-- Assignment --
Set it all down exactly, every record and every line.

┄┄┄┄┄┄┄┄┄┄┄┄┄┄┄┄┄┄┄┄

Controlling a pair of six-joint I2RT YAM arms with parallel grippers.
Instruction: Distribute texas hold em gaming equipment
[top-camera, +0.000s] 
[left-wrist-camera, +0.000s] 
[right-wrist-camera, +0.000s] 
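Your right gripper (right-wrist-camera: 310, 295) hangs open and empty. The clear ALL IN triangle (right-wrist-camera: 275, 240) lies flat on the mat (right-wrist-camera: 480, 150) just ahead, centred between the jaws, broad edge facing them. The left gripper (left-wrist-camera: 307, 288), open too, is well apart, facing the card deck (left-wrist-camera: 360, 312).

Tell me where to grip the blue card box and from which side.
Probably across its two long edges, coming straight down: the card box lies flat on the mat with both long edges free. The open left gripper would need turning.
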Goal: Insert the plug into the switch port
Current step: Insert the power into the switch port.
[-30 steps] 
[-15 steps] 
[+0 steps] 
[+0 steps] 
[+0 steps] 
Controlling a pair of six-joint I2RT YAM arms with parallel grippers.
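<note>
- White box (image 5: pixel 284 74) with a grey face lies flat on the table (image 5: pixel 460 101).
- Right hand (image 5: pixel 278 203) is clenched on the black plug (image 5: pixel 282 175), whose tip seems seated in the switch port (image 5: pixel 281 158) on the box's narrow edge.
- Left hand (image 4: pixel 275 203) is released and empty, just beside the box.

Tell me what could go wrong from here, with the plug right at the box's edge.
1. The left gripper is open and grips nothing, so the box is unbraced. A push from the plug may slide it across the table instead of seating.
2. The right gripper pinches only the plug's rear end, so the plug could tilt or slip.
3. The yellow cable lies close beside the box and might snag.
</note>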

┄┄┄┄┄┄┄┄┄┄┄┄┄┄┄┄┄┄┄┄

-- Task result --
Controlling a pair of six-joint I2RT YAM arms with parallel grippers.
Instruction: Distribute texas hold em gaming equipment
[top-camera, +0.000s] 
[left-wrist-camera, +0.000s] 
[right-wrist-camera, +0.000s] 
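Your right gripper (right-wrist-camera: 310, 295) hangs open and empty. The clear ALL IN triangle (right-wrist-camera: 275, 240) lies flat on the mat (right-wrist-camera: 480, 150) just ahead, centred between the jaws, broad edge facing them. The left gripper (left-wrist-camera: 307, 288), open too, is well apart, facing the card deck (left-wrist-camera: 360, 312).

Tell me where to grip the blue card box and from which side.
Probably across its two long edges, coming straight down: the card box lies flat on the mat with both long edges free. The open left gripper would need turning.
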Goal: Insert the plug into the switch port
Current step: Insert the power into the switch port.
[-30 steps] 
[-15 steps] 
[+0 steps] 
[+0 steps] 
[+0 steps] 
Controlling a pair of six-joint I2RT YAM arms with parallel grippers.
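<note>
- White box (image 5: pixel 284 74) with a grey face lies flat on the table (image 5: pixel 460 101).
- Right hand (image 5: pixel 278 203) is clenched on the black plug (image 5: pixel 282 175), whose tip seems seated in the switch port (image 5: pixel 281 158) on the box's narrow edge.
- Left hand (image 4: pixel 275 203) is released and empty, just beside the box.

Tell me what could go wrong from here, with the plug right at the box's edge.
1. The left gripper is open and grips nothing, so the box is unbraced. A push from the plug may slide it across the table instead of seating.
2. The right gripper pinches only the plug's rear end, so the plug could tilt or slip.
3. The yellow cable lies close beside the box and might snag.
</note>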

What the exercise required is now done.